▸ **TASK TO CARRY OUT**:
Your task is to transcribe the data in full.
------------------------
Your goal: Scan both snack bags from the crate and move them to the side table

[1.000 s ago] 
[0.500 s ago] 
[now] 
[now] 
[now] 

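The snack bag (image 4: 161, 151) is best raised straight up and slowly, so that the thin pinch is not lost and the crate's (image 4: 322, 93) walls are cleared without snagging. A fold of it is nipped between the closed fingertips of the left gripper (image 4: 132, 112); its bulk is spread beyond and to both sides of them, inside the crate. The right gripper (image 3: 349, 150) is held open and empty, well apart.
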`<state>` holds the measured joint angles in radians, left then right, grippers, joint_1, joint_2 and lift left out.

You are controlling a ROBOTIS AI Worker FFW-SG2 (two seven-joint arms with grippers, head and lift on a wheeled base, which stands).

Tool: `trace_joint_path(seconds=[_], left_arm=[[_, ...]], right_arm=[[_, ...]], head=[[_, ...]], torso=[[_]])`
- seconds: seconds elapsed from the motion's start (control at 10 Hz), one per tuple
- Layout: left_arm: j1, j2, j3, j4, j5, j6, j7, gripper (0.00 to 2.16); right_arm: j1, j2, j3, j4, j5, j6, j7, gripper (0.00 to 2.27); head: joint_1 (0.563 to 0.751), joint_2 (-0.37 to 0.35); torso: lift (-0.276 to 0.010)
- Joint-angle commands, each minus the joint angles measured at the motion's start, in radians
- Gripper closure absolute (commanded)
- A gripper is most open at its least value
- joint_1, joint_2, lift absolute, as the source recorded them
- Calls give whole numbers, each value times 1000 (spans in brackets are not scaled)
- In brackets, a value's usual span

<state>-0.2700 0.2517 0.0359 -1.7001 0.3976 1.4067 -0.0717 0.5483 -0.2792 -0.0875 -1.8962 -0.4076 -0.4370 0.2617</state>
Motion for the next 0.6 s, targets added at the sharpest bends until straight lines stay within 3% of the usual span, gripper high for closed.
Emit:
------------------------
▸ **EXERCISE RESPONSE**:
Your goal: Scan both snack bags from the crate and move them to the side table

[1.000 s ago] 
[0.500 s ago] 
[now] 
[now] 
[now] 

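The snack bag (image 4: 161, 151) is best raised straight up and slowly, so that the thin pinch is not lost and the crate's (image 4: 322, 93) walls are cleared without snagging. A fold of it is nipped between the closed fingertips of the left gripper (image 4: 132, 112); its bulk is spread beyond and to both sides of them, inside the crate. The right gripper (image 3: 349, 150) is held open and empty, well apart.
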`<state>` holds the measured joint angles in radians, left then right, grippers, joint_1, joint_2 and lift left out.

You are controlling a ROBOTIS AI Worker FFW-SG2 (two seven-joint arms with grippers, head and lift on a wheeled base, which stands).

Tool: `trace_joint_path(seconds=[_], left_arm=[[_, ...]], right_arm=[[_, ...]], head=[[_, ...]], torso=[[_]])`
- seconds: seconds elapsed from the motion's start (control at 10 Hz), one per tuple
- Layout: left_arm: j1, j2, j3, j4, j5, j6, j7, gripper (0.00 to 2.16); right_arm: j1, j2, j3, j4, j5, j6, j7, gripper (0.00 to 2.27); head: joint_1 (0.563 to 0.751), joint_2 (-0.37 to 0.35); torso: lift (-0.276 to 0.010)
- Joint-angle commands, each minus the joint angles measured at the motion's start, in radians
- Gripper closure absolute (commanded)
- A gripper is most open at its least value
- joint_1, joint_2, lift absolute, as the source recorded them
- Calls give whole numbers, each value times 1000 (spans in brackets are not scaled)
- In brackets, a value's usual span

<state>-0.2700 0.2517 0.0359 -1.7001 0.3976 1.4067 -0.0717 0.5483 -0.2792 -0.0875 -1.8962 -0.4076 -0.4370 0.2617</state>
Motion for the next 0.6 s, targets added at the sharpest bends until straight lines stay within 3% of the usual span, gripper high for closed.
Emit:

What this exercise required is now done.